Lieberman, Marcia R. “‘Someday My Prince Will Come’: Female Acculturation Through the Fairy Tale.” College English 34.3 (1972): 383-395. JSTOR. University of Pennsylvania Library, Philadelphia. 9 April 2008. <http://www.jstor.org>
This article talks about how popular fairytales such as Cinderella and Snow White are now elevated to mythical proportions in the eyes of children. The author analyzes The Blue Fairy Book, a book that contains many of these famous fairy tales, in the attempt to see what sorts of lessons children are being taught. Lieberman, working under the assumption that children care especially about endings, finds that marriage may be seen as the ultimate goal for children who read these fairy tales, since most of them end with the couple getting married and living “happily ever after.” Courtship is emphasized in these fairy tales, and thus a child may yearn to be courted, since it is often portrayed in fairy tales as the most exciting time in a female character’s life, culminating in marriage.
Lieberman’s beliefs about what children learn through fairy tales are the sorts of beliefs that they also may learn as a result of seeing Disney’s Cinderella. In fact, the textual version of Cinderella is one of the tales included in the book that Lieberman analyzes. The idea that marriage is the ultimate ending, and that courtship is extremely important, are the exact sorts of ideas that may influence a child when he or she watches Cinderella. Romance is portrayed as very exciting in both the textual tale and the film, and thus a girl may come to value romance as extremely important in her life, and she may learn ideas on what romance should be like, especially the idea that marriage and “happily ever after” are the ultimate form of existence for a female.

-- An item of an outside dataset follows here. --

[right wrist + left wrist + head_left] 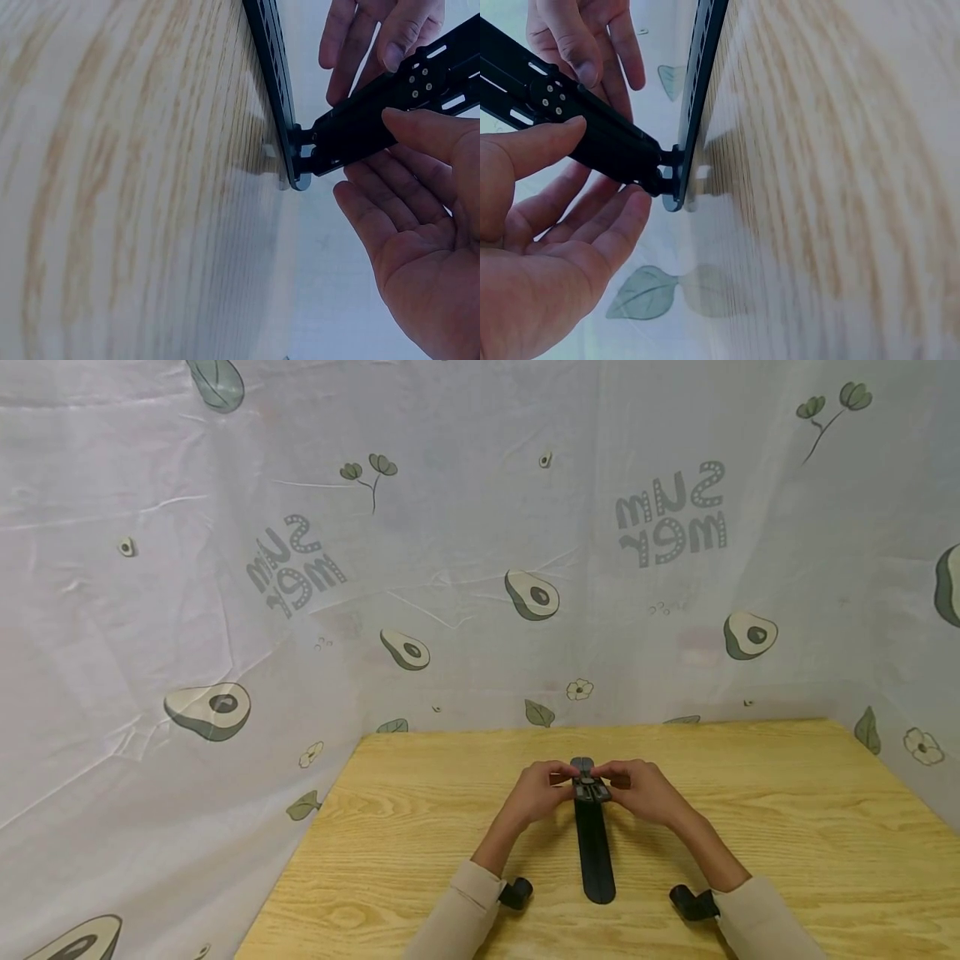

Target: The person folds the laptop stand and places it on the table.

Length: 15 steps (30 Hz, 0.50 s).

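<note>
A black hinged folding stand has its long flat base (pixel 595 852) lying on the wooden table. Its slotted upper arm (pixel 607 142) tilts up from a hinge at the far end of the base. My left hand (pixel 538 792) holds the arm's left side, with the thumb on one face and the fingers beneath. On the opposite side, my right hand (pixel 647 789) pinches the same arm between thumb and fingers. Both wrist views show the hinge; the right one has the arm (pixel 352 135) crossing between the two hands. The fingertips under the arm are partly hidden.
The light wood table (pixel 420 852) ends at a pale curtain (pixel 450 543) printed with avocados and leaves, which also hangs along the left and right. Black wrist devices (pixel 516 893) stick out inward from both beige sleeves, close above the table.
</note>
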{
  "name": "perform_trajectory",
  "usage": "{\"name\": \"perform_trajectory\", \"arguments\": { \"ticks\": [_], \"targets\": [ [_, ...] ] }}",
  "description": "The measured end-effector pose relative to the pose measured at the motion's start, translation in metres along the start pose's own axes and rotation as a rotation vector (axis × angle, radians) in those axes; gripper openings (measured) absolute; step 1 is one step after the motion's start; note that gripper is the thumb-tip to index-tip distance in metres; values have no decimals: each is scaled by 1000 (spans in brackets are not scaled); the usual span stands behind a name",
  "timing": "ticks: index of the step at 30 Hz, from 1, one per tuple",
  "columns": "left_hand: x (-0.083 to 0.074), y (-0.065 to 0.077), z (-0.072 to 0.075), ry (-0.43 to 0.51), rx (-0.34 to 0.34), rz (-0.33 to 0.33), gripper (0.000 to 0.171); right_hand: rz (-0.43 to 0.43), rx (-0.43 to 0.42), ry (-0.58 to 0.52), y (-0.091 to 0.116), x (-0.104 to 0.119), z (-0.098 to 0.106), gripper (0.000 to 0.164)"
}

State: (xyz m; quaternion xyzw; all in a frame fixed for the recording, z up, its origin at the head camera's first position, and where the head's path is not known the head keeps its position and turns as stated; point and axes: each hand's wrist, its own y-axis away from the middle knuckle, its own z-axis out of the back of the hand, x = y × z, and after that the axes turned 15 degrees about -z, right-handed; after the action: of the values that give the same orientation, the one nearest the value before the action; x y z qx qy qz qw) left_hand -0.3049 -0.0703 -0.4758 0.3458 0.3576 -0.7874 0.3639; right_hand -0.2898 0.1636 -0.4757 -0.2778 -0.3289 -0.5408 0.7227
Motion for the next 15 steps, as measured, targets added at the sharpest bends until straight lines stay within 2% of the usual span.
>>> {"name": "perform_trajectory", "arguments": {
  "ticks": [7, 15],
  "targets": [
    [-2, 1, -2, 7, -21, 6, 20, -10, 13, 12, 1, 0, -1, 30],
    [-4, 4, -4, 46, -12, 46, 21, -22, 13, 20, 3, 2, -3, 28]
  ]
}}
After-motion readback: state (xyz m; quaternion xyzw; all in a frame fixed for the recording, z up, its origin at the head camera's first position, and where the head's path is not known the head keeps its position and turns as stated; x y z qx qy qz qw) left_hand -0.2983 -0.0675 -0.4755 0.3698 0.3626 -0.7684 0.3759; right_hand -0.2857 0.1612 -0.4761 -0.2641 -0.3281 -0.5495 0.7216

Ward’s book includes a chapter entitled “A Disney Worldview: Mixed Moral Messages.” This chapter discusses how Disney functions as a moral educator. According to Ward, Disney is so omnipresent in society that there is no doubt that it has the capacity to teach children moral lessons, especially through animated films. Disney creates its own worldview, or a way in which people believe the world works, and in turn, people, especially children, learn what they should value. Disney films evoke the idea that being human is all about the differences between being male and being female. With this notion comes the idea that the main goal in a female’s life should be to find romance and true love. Though romance is somewhat important to the males in Disney films, it is not what defines them. Ward suggests that as people become increasingly suspicious of organized religion, Disney may take its place as a moral authority.
Ward’s chapter, which suggests that Disney is a moral instructor in society, is appropriate to look at when attempting to make the argument that the film Cinderella teaches children ideals about love and romance. According to Ward, Disney films undoubtedly teach moral lessons and values to children, which goes along with the idea that children learn the values of romance from Disney’s Cinderella. Further, Ward states that Disney films convey a worldview in which a female’s ultimate purpose in life is to find love; indeed, this helps solidify the belief that Cinderella, like other Disney films, expresses particular views about love and romance that a child may come to internalize, especially since Ward believes that Disney is such a strong moral compass in society to the point that it may even surpass religion’s authority in teaching morality.